▶ Work item
A verbatim transcript of the data that follows, free of images, is the expected result.

▶ Source material
-*-

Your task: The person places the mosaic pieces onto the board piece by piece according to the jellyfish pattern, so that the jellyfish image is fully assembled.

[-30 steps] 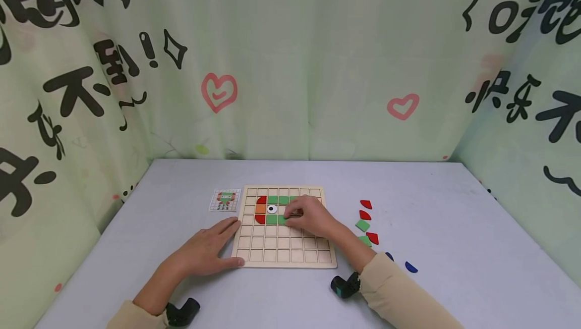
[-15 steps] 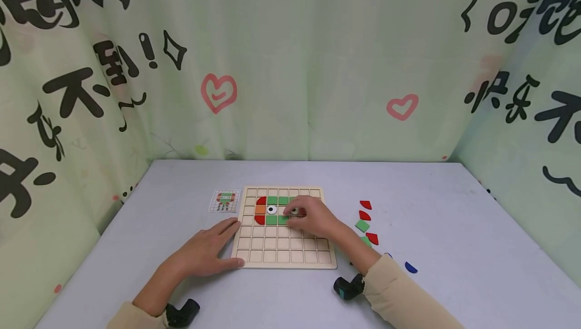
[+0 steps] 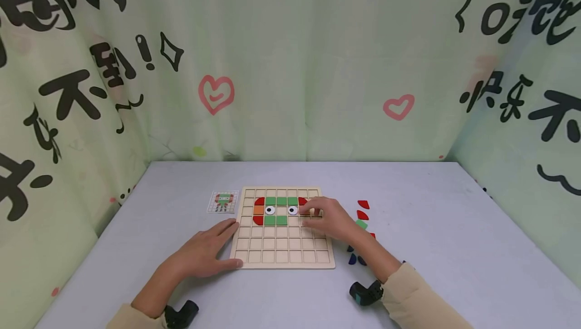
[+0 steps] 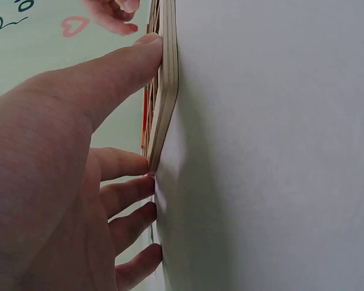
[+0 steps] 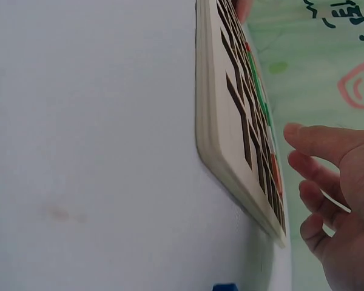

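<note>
A wooden grid board [image 3: 281,244] lies on the table, with red, green, orange and white eye-patterned pieces in its far rows. My left hand [image 3: 206,251] rests at the board's left side, its thumb on the near left corner and its fingertips along the edge. Over the board's right part hovers my right hand [image 3: 335,220], beside an eye piece [image 3: 292,210] and a red corner piece [image 3: 302,201]. In the right wrist view, the thumb and loosely bent fingers [image 5: 315,173] are apart, with nothing visible between them. The right hand hides some cells in the head view.
A small picture card [image 3: 223,201] with a gridded figure lies left of the board. Right of it are loose red pieces [image 3: 363,204], a green piece [image 3: 361,224] and blue pieces [image 3: 352,259], partly behind the right forearm. Printed curtains [image 3: 308,66] surround the table.
My right hand has moved right across the board, uncovering the second eye piece and the red piece in the top row. My left hand has stayed at the board's edge.
</note>
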Demonstrator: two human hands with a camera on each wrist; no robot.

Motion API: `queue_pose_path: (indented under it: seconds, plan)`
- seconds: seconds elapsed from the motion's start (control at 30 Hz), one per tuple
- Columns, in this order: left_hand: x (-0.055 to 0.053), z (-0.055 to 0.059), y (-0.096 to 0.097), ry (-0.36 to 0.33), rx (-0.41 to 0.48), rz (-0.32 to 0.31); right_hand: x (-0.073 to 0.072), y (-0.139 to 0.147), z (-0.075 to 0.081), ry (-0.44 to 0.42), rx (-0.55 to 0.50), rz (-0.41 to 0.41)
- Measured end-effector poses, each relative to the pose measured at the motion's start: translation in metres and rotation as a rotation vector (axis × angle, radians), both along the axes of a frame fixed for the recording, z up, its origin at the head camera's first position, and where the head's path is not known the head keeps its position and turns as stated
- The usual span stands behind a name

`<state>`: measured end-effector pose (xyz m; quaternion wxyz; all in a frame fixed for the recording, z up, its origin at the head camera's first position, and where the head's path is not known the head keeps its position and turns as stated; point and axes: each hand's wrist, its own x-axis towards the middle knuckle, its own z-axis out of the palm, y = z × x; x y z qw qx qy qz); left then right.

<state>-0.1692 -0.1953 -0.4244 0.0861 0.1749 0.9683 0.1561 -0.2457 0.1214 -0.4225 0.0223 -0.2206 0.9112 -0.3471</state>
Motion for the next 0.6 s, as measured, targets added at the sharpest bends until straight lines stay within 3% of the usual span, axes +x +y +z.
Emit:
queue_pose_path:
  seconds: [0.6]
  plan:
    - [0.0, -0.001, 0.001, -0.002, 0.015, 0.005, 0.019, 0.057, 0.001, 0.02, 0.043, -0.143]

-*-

▶ Exercise response
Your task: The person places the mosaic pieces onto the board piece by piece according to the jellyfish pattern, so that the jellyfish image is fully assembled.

[-30 steps] 
[-15 steps] 
[+0 steps] 
[+0 steps] 
[+0 steps] 

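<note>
A wooden grid board [image 3: 281,244] lies on the table, with red, green, orange and white eye-patterned pieces in its far rows. My left hand [image 3: 206,251] rests at the board's left side, its thumb on the near left corner and its fingertips along the edge. Over the board's right part hovers my right hand [image 3: 335,220], beside an eye piece [image 3: 292,210] and a red corner piece [image 3: 302,201]. In the right wrist view, the thumb and loosely bent fingers [image 5: 315,173] are apart, with nothing visible between them. The right hand hides some cells in the head view.
A small picture card [image 3: 223,201] with a gridded figure lies left of the board. Right of it are loose red pieces [image 3: 363,204], a green piece [image 3: 361,224] and blue pieces [image 3: 352,259], partly behind the right forearm. Printed curtains [image 3: 308,66] surround the table.
My right hand has moved right across the board, uncovering the second eye piece and the red piece in the top row. My left hand has stayed at the board's edge.
</note>
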Demonstrator: two human hands with a camera on each wrist; no robot.

Motion API: `queue_pose_path: (indented under it: seconds, plan)`
- seconds: seconds elapsed from the motion's start (control at 30 Hz), one per tuple
- Columns, in this order: left_hand: x (-0.055 to 0.053), z (-0.055 to 0.059), y (-0.096 to 0.097), ry (-0.36 to 0.33), rx (-0.41 to 0.48), rz (-0.32 to 0.31); right_hand: x (-0.073 to 0.072), y (-0.139 to 0.147), z (-0.075 to 0.081), ry (-0.44 to 0.42), rx (-0.55 to 0.50), rz (-0.41 to 0.41)
- Measured end-effector poses, each relative to the pose measured at the motion's start: translation in metres and rotation as a rotation vector (axis × angle, radians), both along the axes of a frame fixed for the recording, z up, its origin at the head camera's first position, and where the head's path is not known the head keeps its position and turns as stated
- The usual span stands behind a name

`<state>`: measured end-effector pose (xyz m; quaternion wxyz; all in a frame fixed for the recording, z up, its origin at the head camera's first position, and where the head's path is not known the head keeps its position and turns as stated; point and axes: each hand's wrist, its own x-axis towards the middle knuckle, its own z-axis out of the palm, y = z × x; x y z qw qx qy qz); left then right.

<state>-0.1692 -0.1953 -0.4244 0.0861 0.1749 0.9683 0.1561 -0.2457 0.1214 -0.4225 0.0223 -0.2206 0.9112 -0.3471</state>
Motion for the next 0.6 s, as measured, targets added at the sharpest bends until straight lines stay within 3% of the usual span, axes +x +y +z.
Emit:
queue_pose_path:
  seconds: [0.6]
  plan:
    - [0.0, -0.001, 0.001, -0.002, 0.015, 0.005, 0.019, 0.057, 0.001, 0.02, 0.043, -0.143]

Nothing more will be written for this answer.